The Family That Films Together: Robert, Racer, and Rebel Rodriguez on Hypnotic

The moviemaking dynasty proves the value of working from home

Ben Affleck in Hypnotic, the new mindbending thriller from Robert Rodriguez and family. (Image Courtesy of Troublemaker Studios/Solstice Studios)

Robert Rodriguez made his reputation as an enfant terrible of '90s indie cinema. But as he sits on the sound stage at Troublemaker, the studio he built in East Austin, with two of his filmmaker sons, it's clear that he's now the pater familias of Austin moviemaking.

His newest film, Hypnotic, is truly a family affair.
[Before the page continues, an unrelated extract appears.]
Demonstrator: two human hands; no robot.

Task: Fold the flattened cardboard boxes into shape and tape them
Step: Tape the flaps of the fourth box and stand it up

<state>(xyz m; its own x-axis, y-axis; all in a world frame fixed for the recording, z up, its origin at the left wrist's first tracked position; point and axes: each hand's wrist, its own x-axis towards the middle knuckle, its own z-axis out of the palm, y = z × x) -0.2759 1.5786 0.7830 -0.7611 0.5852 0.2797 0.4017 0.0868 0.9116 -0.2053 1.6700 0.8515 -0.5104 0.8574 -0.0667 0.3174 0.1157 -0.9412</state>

Not only did Robert write and direct, but Racer produced (his second feature credit after 2020's Netflix smash, We Can Be Heroes), while Rebel's back as composer after Heroes and Robert's 2018 secret project, Red 11. “There was no transition from drawing on the floor of the living room, “ Rebel said, “to drawing concept art for Shark Boy and Lava Girl and coming up with ideas in the pool. We were still just swimming and drawing.”

“There was no transition from drawing on the floor of the living room to drawing concept art for Shark Boy and Lava Girl” – Rebel Rodriguez
“It was just hanging out with Dad,” added Racer.

“Except now they were getting paid for it,” beamed the proud father.

For Robert, not having family around while he’s working would be weird. “I’ve always worked out of the house since Desperado. There was no separation between work and play and family life. I did that so that I could always be having fun with my family. I didn’t want to go to work. Who wants to go to work when there’s these fun kids around?”

Hypnotic's been gestating since 2002, when Robert came up with the idea for a Hitchcock-inspired thriller while he was editing Spy Kids 2: Island of Lost Dreams (far from coincidentally, the first on-screen appearances for Race, Rebel, and sibling Rocket as extras). However, Robert called the first draft "a skeletal 30-page 'scriptment.' I didn't really come up with the last couple of twists until 2016, 2017. ... It needed more experience and time, and then their collaboration to finish it."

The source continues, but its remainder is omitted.